Working before 1815
Cut brass for a roving frame when Robert Heaton was building Ponden Mill, 1791–92. Brigg was then contracted for 12 months by Heaton's son as engineer at Royd House Mill, Oxenhope. Hattersley noted ‘John Brig clockmaker Keighley’. Nothing found after 1794; no known connection to textile manufacturers of that name.

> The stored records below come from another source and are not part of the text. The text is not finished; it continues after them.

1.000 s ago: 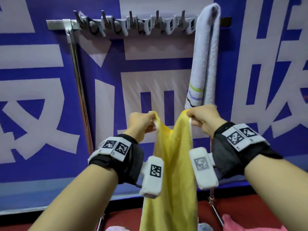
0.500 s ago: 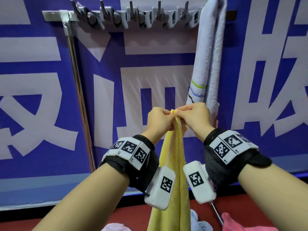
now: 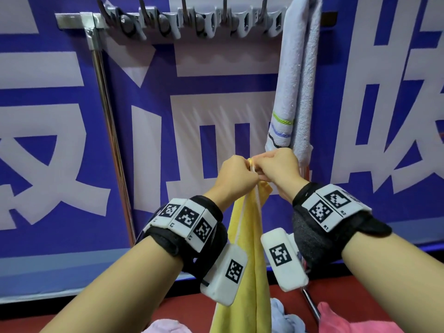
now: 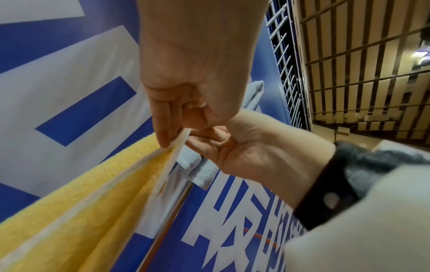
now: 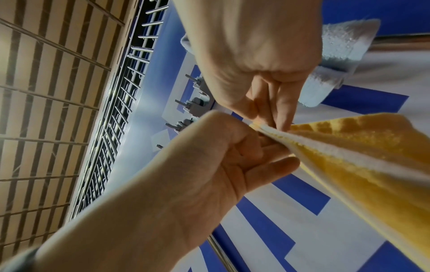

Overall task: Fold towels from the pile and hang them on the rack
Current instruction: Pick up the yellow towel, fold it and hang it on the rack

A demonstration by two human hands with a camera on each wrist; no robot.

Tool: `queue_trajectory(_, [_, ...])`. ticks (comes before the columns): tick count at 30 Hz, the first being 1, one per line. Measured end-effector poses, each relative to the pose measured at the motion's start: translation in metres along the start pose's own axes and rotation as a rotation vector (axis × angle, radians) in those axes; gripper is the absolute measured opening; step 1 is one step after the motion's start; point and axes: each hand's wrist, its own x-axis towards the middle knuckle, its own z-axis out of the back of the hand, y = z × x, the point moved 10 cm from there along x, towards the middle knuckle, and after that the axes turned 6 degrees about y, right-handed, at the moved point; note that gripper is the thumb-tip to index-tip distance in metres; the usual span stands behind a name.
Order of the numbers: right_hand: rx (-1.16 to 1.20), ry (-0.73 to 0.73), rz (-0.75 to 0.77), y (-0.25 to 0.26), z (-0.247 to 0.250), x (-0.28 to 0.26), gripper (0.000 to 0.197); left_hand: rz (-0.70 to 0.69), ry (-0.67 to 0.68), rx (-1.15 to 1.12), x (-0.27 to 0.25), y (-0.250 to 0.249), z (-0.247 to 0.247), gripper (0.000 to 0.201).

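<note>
both hands (image 3: pixel 257 175) pinching yellow towel (image 3: pixel 242 272) edges

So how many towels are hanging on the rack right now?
1: a pale blue striped towel draped over the rack's right end. The yellow towel is not hung; left hand and right hand pinch its top edge together below the hooks.

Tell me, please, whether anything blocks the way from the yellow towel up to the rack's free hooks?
Nothing visible does. Both hands pinch the yellow towel below the rack; its hooks left of the hung white towel are bare, with only open banner between.
</note>
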Motion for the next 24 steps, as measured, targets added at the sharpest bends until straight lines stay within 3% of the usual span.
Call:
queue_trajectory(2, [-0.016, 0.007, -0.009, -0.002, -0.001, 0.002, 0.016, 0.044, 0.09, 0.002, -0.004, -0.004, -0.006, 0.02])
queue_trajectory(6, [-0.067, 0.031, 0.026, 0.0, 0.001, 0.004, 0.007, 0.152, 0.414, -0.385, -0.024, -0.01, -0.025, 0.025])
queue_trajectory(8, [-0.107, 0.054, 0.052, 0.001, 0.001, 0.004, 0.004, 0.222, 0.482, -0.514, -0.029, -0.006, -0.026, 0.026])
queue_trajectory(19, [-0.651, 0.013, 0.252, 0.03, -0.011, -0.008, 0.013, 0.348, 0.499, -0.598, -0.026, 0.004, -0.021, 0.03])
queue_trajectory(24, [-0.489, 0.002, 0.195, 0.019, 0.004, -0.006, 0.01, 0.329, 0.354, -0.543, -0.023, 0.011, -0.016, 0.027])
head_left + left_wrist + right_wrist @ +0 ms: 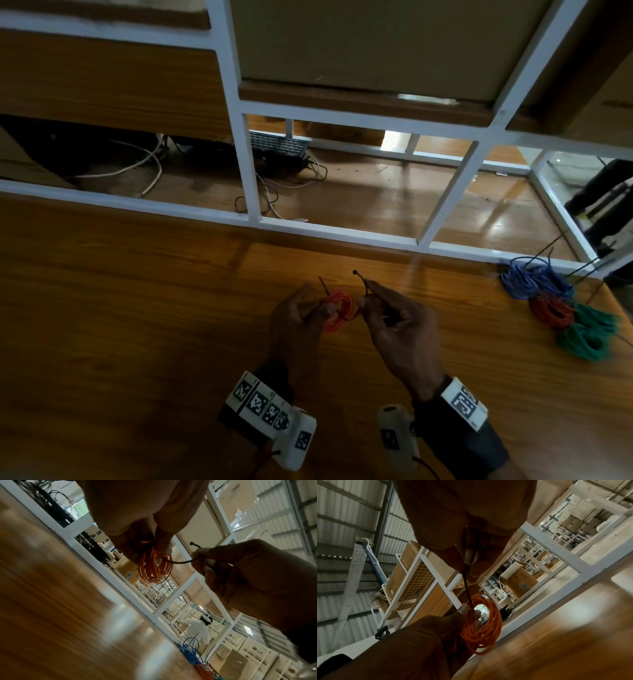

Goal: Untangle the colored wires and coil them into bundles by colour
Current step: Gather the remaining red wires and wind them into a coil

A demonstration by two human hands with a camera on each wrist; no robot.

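The left hand [294,318] pinches an orange coil [339,310] and holds it up over the table [137,308], near the middle. The right hand [394,318] pinches a thin black tie [363,284] that goes through the coil. I think the step is tying this bundle so it stays round. Next, the tie's end with the little knob should wrap around the wires and be pulled snug, while the left hand keeps the loops together. On the far right lie blue coils [527,279], a red coil [551,310] and green coils [585,334], touching each other.
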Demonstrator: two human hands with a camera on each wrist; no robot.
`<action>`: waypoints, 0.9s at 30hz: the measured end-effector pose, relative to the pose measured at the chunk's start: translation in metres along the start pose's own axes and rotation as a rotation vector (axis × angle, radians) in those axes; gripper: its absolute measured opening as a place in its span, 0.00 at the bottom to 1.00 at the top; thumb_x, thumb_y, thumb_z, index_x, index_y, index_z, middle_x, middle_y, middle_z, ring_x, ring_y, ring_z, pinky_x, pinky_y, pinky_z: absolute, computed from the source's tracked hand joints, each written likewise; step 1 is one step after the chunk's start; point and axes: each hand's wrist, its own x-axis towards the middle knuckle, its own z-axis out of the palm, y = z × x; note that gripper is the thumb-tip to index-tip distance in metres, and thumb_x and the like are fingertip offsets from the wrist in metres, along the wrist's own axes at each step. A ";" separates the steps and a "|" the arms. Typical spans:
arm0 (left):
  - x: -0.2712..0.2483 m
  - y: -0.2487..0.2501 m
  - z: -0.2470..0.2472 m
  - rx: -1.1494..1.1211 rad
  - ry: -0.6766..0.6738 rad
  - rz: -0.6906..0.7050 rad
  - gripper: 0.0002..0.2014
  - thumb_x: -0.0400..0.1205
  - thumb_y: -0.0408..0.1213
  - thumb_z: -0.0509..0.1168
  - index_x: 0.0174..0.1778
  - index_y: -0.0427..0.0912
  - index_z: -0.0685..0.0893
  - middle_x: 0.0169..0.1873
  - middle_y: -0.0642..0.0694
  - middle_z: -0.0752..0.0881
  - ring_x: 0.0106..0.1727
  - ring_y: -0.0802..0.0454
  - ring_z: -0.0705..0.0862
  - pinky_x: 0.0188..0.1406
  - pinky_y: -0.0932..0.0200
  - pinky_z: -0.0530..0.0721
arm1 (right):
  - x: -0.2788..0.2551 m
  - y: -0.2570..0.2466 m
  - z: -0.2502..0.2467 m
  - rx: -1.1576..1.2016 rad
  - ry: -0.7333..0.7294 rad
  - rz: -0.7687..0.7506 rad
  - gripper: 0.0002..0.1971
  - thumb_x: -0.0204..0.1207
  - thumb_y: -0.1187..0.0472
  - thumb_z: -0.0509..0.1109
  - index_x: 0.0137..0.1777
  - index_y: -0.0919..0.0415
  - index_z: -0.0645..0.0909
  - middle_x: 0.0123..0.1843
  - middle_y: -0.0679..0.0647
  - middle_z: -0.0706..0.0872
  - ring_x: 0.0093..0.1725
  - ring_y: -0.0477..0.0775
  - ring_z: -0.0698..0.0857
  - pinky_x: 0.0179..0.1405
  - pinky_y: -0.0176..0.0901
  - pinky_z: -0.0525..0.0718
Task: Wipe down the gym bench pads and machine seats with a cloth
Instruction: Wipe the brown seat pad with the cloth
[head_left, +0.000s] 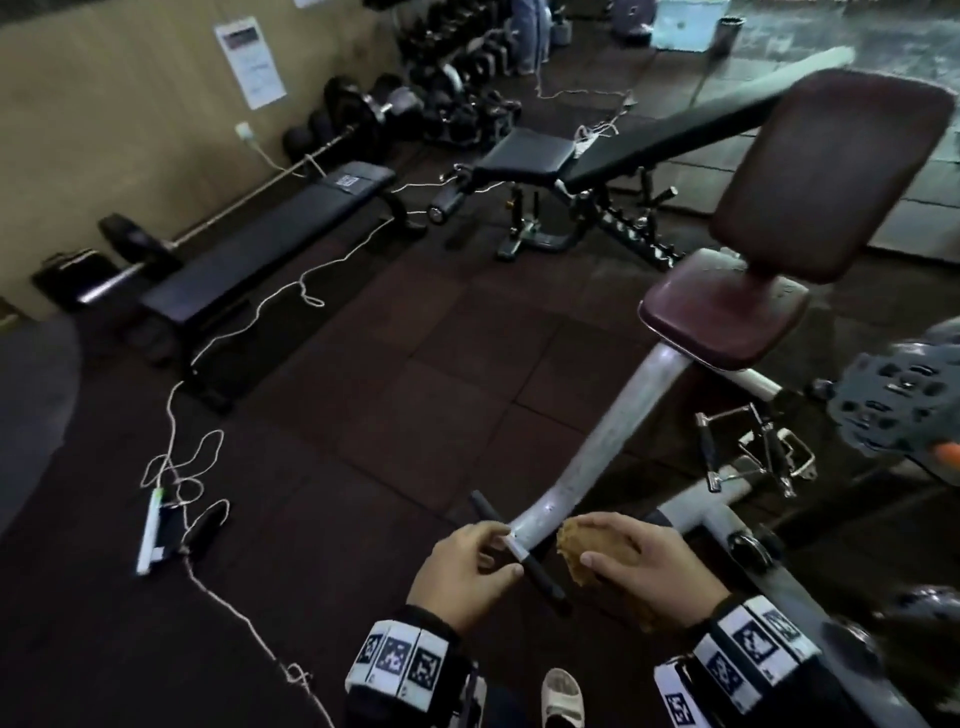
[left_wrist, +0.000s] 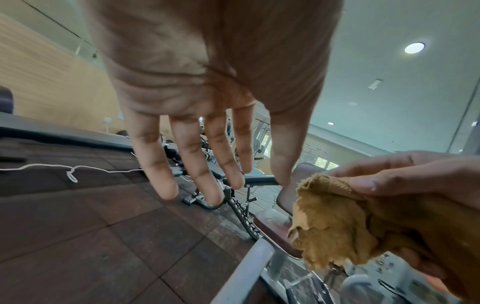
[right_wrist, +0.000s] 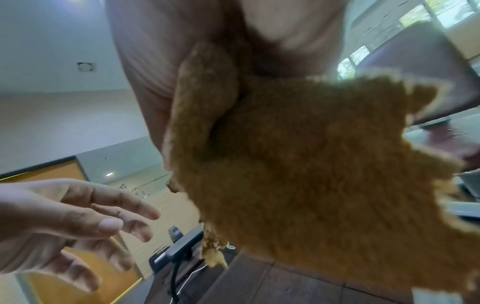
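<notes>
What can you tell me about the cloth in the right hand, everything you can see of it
The cloth is a mustard-brown, fuzzy, towel-like rag with ragged, frayed edges. It is bunched, not spread flat, and part of it hangs loose below the right hand, whose fingers and thumb grip it. It is held in the air near the machine's grey frame, short of the maroon seat. The left hand does not touch it.
</notes>
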 end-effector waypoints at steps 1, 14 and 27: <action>0.003 0.000 -0.001 -0.002 0.014 -0.018 0.19 0.73 0.46 0.74 0.59 0.58 0.82 0.48 0.61 0.84 0.44 0.70 0.83 0.47 0.72 0.81 | 0.009 -0.002 -0.002 -0.016 -0.025 -0.011 0.17 0.70 0.53 0.77 0.58 0.39 0.82 0.52 0.41 0.88 0.53 0.33 0.84 0.56 0.30 0.81; 0.079 -0.037 -0.069 -0.074 0.146 -0.166 0.17 0.73 0.45 0.74 0.56 0.60 0.83 0.47 0.62 0.85 0.44 0.69 0.83 0.51 0.64 0.83 | 0.138 -0.048 0.011 -0.071 -0.180 -0.106 0.16 0.72 0.55 0.75 0.60 0.44 0.83 0.52 0.40 0.88 0.54 0.35 0.84 0.60 0.38 0.81; 0.245 -0.102 -0.250 0.094 0.017 -0.101 0.13 0.74 0.47 0.72 0.53 0.58 0.82 0.48 0.62 0.84 0.47 0.64 0.84 0.54 0.56 0.83 | 0.341 -0.144 0.068 -0.052 -0.057 -0.072 0.16 0.70 0.54 0.77 0.55 0.35 0.83 0.49 0.34 0.89 0.50 0.29 0.84 0.54 0.25 0.79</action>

WYAS Bradford, DB2/6/3, pp. 107, 123, 127; 32D83/5/1; Aspin, Water-Spinners, 108–9.
Lodge Calvert (1776–1859)
Trained as a joiner, probably arrived in Keighley from upper Wharfedale in the late 1790s. Bought Hattersley spindles, axles, plates, shafts, etc., from 1799, but Calvert was soon primarily a textile manufacturer. Partner of Thomas Smith (q.v.), 1801–04, converted Ing Row corn-mill for worsted- and cotton-spinning. Reportedly started in worsteds in 1801 with a hand-powered throstle built from Hattersley parts; bought a second machine from William Smith in 1805. Calvert used Hattersley components until c. 1808, then switched to mule spinning. Cotton-spinning enriched Calvert, who claimed to be worth £4,000 in 1818. He gave up cotton c. 1814, joining Samuel Blakey Clapham as worsted manufacturers at Aireworth mill. After 30 years, retired to Bradford. Remained close to Richard Hattersley and was an executor of his will.

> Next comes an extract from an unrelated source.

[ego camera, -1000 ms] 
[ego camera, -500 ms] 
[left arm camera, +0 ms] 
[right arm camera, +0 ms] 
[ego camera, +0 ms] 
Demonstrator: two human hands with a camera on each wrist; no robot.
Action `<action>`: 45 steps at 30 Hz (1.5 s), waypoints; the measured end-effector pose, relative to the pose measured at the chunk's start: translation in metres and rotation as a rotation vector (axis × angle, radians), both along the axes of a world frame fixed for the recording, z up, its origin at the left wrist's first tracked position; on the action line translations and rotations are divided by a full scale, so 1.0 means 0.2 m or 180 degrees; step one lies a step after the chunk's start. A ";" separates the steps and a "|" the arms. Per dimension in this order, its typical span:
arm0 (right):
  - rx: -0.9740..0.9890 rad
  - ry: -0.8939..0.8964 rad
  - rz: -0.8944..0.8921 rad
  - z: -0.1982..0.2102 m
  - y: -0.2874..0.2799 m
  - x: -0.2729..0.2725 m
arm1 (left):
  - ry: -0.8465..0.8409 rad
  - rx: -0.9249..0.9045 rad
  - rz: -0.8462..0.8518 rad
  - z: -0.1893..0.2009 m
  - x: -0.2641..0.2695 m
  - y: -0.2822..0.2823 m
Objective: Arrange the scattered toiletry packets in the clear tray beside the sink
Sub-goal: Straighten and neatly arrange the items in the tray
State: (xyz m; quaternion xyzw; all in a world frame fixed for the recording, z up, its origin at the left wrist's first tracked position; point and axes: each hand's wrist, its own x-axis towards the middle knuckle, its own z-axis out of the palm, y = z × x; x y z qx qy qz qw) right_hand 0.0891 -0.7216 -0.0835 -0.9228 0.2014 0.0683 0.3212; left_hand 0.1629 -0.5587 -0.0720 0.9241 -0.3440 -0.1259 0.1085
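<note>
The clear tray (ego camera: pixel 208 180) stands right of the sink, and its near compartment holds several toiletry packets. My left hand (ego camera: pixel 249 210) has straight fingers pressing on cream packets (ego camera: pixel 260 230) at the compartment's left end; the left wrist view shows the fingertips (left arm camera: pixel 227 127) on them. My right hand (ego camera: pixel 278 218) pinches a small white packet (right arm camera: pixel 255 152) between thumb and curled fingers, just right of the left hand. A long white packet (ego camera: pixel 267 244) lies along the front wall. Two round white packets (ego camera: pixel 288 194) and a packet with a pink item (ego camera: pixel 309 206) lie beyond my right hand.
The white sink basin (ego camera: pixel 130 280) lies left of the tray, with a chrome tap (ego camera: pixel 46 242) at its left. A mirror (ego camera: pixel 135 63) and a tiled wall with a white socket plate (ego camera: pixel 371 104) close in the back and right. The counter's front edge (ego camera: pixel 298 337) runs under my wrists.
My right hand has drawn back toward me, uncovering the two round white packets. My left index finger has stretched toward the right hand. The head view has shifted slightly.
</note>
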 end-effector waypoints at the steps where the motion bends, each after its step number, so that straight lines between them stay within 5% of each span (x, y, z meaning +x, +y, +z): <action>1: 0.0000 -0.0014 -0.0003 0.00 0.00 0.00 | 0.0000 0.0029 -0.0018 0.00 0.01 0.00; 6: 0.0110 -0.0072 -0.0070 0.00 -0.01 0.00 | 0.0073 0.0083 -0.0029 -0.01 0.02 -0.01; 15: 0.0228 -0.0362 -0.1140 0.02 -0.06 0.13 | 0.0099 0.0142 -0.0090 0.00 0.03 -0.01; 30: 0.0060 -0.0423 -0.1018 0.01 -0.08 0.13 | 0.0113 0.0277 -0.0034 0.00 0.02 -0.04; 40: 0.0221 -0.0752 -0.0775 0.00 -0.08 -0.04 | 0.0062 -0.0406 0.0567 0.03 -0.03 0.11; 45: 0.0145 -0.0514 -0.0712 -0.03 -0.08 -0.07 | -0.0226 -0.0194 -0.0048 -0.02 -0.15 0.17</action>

WYAS Bradford, 32D83/5/1–2; Hodgson, Textile Manufacture, 19–21, 245–6; Ingle, Yorkshire Cotton, 165–6; Baumber, Revival to Regency, 52–3, 57–8; Keighley St Andrew registers and monumental inscriptions; Leeds St Peter registers; Borthwick, Kettlewell bishops’ transcripts, bap. 6 Oct. 1776; J. M. Potter, Kettlewell St Mary index to parish registers, c. 1698–1760, by Wharfedale F.H.S., bap. 1731; London Gazette, 20385, Sept. 1844, 3237.
William Carr (c. 1750–1834)
Born into a Catholic family in Scorton, north Lancashire (returning there after retirement c. 1820) Carr was apprenticed as a whitesmith. His sons Edward, John and Thomas trained as whitesmiths and machine-makers. Edward, who married Susannah Pearson, daughter of Adam (q.v.), carried on Carr's Low Street business, making throstles. His own sons continued in Keighley on a small scale as smiths and iron-moulders. John Carr made and repaired flyers and guides, and was a noted gunsmith.